This vignette describes functions available for outlier detection, i.e., the detection of data Values outside some specification based on the statistical or structural distribution of Values.

General structure and output

All outlier detection functions follow a similar template of inputs and outputs. All outlier detection functions accept the following arguments:

  1. a vector of data Values;
  2. a logical “mask” used to restrict the calculation of certain parameters to a subset of the data; and
  3. A specification of thresholds that discriminate between non-outliers, “mild” outliers, and “extreme” outliers.

All functions return an ordered factor tagging each data Value as a non-outlier (1), a mild outlier (2), or an extreme outlier (3). Some outlier detection functions can alternatively return the actual test statistic or score used to classify the data by specifying the argument return.score = TRUE.

Parametric approaches

ODWGtools provides the following functions for parametric (distribution-based) outlier detection:

  • outlier_tscore(): outlier detection based on the one-sample t-test. Note that for sample sizes greater than 30, the t-test (t-distribution) approach is equivalent to the z-score (normal distribution) approach.
  • outlier_chisq(): outlier detection based on the \(\chi^2\) distribution.

Non-parametric approaches

ODWGtools provides the following functions for non-parametric (quantile-based) outlier detection:

  • outlier_tukey(): Tukey’s test for outliers (interquartile range).
  • outlier_mad(): Outlier detection based on median absolute deviation (MAD).

Other approaches

ODWGtools provides the following additional functions for outlier detection:

  • outlier_lof(): Local Outlier Factor (LOF) test for outliers.
  • outlier_iforest(): outlier detection based on Isolation Forests.
  • outlier_glosh(): Global-Local Outlier Score from Hierarchies (GLOSH) test for outliers.
  • outlier_hdbscan(): outlier detection based on Hierarchical DBSCAN.

Example Application

We use the cder package to download a sample of Belden’s Landing salinity data to demonstrate the outlier detection functions.

library(cder)
bdl = cdec_query("BDL", 100L, "E", "2018-07-01", "2018-08-01")
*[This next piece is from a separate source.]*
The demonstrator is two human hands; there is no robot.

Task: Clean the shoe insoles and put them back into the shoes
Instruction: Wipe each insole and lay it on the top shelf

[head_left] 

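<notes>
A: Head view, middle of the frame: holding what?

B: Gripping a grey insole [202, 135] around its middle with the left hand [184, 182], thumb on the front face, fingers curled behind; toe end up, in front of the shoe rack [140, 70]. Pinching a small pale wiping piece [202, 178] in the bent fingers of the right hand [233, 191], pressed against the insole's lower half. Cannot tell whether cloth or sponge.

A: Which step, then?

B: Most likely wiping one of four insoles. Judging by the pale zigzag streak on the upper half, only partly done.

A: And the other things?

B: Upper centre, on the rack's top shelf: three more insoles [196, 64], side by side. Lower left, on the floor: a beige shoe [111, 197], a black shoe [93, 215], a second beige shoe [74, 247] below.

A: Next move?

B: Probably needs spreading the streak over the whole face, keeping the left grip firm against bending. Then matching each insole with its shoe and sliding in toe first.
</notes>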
Univariate outlier detection functions are predicated with outlier_.

library(ODWGtools)

bdl["tscore"] = outlier_tscore(bdl$Value)
bdl["tukey"] = outlier_tukey(bdl$Value)
bdl["mad"] = outlier_mad(bdl$Value)

Multivariate outlier detection methods are predicated with moutlier_.

bdl["chisq"] = moutlier_chisq(bdl[c("DateTime", "Value")])
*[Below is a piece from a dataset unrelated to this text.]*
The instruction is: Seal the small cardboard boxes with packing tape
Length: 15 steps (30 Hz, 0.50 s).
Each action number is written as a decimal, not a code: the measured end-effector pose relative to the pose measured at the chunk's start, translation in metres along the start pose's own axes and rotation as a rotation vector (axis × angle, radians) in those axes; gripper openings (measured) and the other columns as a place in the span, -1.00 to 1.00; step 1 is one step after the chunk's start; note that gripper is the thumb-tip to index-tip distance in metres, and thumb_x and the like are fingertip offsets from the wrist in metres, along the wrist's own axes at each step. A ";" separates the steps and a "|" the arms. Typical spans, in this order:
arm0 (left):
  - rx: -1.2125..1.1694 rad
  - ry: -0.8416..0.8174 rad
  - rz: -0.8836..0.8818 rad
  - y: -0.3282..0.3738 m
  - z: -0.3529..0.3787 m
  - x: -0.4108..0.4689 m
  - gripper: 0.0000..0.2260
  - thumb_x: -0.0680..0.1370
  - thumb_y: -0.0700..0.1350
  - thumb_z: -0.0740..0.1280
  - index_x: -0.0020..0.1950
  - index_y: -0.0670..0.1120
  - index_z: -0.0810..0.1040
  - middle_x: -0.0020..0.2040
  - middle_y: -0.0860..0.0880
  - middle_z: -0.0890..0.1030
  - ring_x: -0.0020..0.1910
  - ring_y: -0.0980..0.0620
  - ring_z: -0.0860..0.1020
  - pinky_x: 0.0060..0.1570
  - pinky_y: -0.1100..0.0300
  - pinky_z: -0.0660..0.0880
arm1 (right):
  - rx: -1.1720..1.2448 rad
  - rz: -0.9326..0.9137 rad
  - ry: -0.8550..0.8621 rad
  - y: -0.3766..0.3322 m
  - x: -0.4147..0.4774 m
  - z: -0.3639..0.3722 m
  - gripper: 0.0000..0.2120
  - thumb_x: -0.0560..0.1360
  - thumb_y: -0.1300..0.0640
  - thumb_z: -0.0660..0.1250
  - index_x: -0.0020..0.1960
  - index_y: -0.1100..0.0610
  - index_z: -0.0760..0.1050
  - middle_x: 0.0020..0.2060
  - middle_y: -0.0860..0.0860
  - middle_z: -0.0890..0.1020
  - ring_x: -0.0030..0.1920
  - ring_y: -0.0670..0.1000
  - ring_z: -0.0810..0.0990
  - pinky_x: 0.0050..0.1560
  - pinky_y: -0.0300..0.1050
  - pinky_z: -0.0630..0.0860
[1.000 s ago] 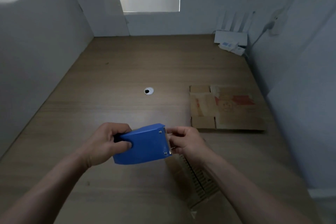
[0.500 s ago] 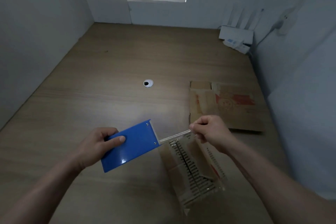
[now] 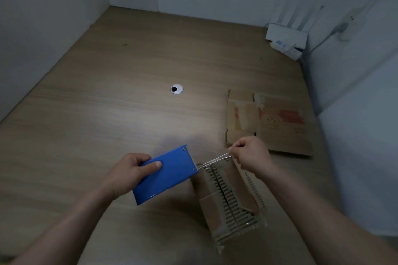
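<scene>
The left hand (image 3: 127,175) grips the rear end of a blue tape dispenser (image 3: 165,174), its fingers curled round the far edge and the thumb pressed flat on the top face, so the toothed end of the dispenser points away from those fingers toward the other hand. The right hand (image 3: 251,154) is curled almost into a fist, thumb and forefinger pinching the free end of a clear strip of packing tape (image 3: 213,159), which runs taut from that pinch back to the dispenser's mouth. Directly beneath the stretched strip, and just below the right fingers, a small cardboard box (image 3: 228,200) lies on the wooden desk (image 3: 107,114), its upper face printed with rows of short black bars and its near end covered by something glossy and clear; whether the tape touches the box cannot be told. Beyond the right knuckles, close to them, a flattened piece of cardboard (image 3: 269,122) with a red print lies flat on the desk. Well beyond the left fingers sits a round cable hole (image 3: 176,89) in the desk, and far past the right hand, in the corner by the wall, stands a white router (image 3: 286,34) with upright antennas
</scene>
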<state>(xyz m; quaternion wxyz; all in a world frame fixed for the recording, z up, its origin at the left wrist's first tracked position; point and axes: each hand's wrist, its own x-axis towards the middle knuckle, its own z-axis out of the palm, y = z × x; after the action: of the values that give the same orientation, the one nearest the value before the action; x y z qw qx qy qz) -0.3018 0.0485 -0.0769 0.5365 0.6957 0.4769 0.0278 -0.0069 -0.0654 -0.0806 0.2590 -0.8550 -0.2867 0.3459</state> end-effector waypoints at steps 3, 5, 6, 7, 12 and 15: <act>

bdl["lof"] = moutlier_lof(bdl[c("DateTime", "Value")])
## Loading required namespace: dbscan
bdl["iforest"] = moutlier_iforest(bdl[c("DateTime", "Value")])
## Loading required namespace: solitude
## INFO  [19:09:05.384] Building Isolation Forest ...  
## INFO  [19:09:06.533] done 
## INFO  [19:09:06.543] Computing depth of terminal nodes ...  
## INFO  [19:09:07.320] done 
## INFO  [19:09:07.421] Completed growing isolation forest

The slider package can be used to apply ODWGtools functions to moving windows.

library(slider)

bdl["tscore.window"] = slide_chr(bdl$Value, ~outlier_tscore(.x)[49], 
  .before = 48, .after = 48)

slider performs row-wise iteration over dataframes, so the syntax for using sliding windows with the multivariate outlier detection functions is straightforward provided you pass a dataframe (rather than a list)).

bdl["chisq.window"] = slide_chr(bdl[c("DateTime", "Value")],
  ~ moutlier_chisq(.x)[49],
  .before = 48, .after = 48, .complete = TRUE)

# this won't work
# bdl["chisq.window"] = slide_chr(as.list(bdl[c("DateTime", "Value")]),
#   ~ moutlier_chisq(.x)[49], 
#   .before = 48, .after = 48, .complete = TRUE)
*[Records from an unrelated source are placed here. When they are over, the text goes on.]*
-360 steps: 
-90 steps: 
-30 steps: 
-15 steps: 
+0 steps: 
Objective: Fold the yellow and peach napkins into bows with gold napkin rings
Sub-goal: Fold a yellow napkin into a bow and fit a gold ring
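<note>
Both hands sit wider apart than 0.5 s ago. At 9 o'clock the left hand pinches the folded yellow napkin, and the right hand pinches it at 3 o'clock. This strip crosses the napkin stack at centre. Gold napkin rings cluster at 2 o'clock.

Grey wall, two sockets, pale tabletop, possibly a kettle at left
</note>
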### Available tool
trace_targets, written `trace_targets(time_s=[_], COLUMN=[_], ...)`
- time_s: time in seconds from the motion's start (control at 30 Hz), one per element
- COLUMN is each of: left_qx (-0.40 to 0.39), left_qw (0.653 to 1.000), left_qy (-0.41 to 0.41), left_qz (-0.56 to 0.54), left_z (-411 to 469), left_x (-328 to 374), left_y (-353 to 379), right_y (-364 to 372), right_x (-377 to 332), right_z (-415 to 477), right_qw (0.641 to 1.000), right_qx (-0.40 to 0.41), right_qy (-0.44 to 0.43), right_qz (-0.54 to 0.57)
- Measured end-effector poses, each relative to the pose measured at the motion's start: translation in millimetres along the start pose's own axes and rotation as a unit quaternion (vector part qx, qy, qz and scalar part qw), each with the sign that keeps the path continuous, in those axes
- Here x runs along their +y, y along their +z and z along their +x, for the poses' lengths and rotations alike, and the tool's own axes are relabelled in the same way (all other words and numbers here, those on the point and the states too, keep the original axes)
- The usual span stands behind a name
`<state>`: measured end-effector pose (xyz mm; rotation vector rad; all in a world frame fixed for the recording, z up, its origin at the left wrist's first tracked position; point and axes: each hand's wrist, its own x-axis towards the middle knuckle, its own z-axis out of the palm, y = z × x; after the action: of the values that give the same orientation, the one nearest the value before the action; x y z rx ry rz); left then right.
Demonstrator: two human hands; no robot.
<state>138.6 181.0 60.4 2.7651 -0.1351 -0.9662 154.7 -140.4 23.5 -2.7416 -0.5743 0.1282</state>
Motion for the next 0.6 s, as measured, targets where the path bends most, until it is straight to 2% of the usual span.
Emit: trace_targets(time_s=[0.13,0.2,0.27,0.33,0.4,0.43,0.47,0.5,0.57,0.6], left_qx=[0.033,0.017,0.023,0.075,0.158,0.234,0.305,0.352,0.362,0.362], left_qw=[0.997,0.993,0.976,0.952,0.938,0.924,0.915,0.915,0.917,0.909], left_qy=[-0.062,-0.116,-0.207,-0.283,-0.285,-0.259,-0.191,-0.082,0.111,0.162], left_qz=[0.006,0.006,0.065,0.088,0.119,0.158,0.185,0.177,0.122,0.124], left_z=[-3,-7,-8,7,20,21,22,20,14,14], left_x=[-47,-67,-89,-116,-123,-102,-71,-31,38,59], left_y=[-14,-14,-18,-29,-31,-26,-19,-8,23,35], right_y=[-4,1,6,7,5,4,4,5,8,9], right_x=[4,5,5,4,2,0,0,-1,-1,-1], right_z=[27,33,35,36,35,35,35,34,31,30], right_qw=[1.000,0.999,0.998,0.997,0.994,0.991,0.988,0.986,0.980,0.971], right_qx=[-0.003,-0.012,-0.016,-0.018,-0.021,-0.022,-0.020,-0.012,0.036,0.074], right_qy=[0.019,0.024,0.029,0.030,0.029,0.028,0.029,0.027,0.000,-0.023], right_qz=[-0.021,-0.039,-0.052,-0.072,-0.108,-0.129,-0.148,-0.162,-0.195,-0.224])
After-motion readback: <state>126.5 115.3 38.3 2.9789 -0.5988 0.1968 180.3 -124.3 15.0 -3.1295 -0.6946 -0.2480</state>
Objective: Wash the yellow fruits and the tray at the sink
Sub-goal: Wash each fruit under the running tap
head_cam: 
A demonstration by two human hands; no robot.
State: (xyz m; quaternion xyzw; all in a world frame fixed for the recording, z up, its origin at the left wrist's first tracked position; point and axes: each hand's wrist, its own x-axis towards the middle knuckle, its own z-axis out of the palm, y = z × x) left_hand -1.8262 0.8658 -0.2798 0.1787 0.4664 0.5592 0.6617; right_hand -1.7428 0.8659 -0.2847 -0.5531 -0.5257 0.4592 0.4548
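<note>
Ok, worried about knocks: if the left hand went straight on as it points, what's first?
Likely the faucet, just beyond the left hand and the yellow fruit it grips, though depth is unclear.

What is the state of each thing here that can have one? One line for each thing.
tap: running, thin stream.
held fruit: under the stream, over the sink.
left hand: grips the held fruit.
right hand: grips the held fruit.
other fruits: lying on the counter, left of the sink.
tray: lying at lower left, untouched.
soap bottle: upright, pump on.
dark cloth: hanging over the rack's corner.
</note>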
Finally, a vignette isn’t really complete without some plots.

library(ggplot2)

ggplot(bdl) + theme_bw() +
  aes(x = DateTime, y = Value, color = tscore) + 
  geom_point()
## Warning: Removed 4 rows containing missing values (geom_point).

ggplot(bdl) +
  aes(x = DateTime, y = Value, color = tscore.window) +
  geom_point()
## Warning: Removed 4 rows containing missing values (geom_point).

ggplot(bdl) + aes(x = DateTime, y = Value, color = chisq) + geom_point()
## Warning: Removed 4 rows containing missing values (geom_point).

ggplot(bdl) + aes(x = DateTime, y = Value, color = chisq.window) + geom_point()
## Warning: Removed 4 rows containing missing values (geom_point).